# WHAT YOU WILL DO
Restate word for word the lines below, from the one containing "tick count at" through the final line, with no pictures included.

# INFORMATION SHOWN
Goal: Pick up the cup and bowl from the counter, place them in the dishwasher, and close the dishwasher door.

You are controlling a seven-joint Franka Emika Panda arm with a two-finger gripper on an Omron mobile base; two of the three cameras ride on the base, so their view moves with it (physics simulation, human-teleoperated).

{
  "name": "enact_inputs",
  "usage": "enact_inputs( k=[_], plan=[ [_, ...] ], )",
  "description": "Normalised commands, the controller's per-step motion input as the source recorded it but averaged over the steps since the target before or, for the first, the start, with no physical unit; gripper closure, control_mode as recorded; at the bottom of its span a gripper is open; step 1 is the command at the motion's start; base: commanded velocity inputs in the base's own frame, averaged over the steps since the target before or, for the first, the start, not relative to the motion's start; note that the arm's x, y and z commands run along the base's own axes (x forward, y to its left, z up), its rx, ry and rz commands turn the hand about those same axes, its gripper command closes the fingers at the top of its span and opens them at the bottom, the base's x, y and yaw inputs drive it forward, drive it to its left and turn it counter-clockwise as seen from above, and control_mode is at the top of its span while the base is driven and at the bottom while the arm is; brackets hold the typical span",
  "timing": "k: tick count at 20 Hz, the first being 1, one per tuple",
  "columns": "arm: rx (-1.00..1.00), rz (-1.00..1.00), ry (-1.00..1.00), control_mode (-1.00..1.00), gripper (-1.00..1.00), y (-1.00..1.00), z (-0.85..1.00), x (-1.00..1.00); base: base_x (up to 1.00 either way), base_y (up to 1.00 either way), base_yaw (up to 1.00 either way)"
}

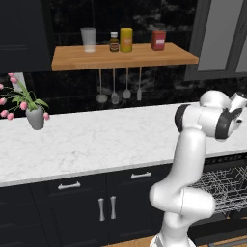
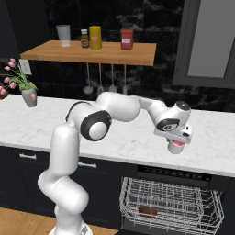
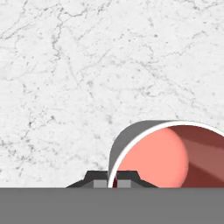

# OUTPUT
  "timing": "k: tick count at 20 Hz, the first being 1, one per tuple",
  "columns": "arm: rx (-1.00..1.00), rz (-1.00..1.00), ry (-1.00..1.00), control_mode (-1.00..1.00), gripper (-1.00..1.00), y (-1.00..1.00), z (-0.85..1.00), x (-1.00..1.00); base: base_x (up to 1.00 either way), base_y (up to 1.00 either way), base_yaw (up to 1.00 either way)"
}

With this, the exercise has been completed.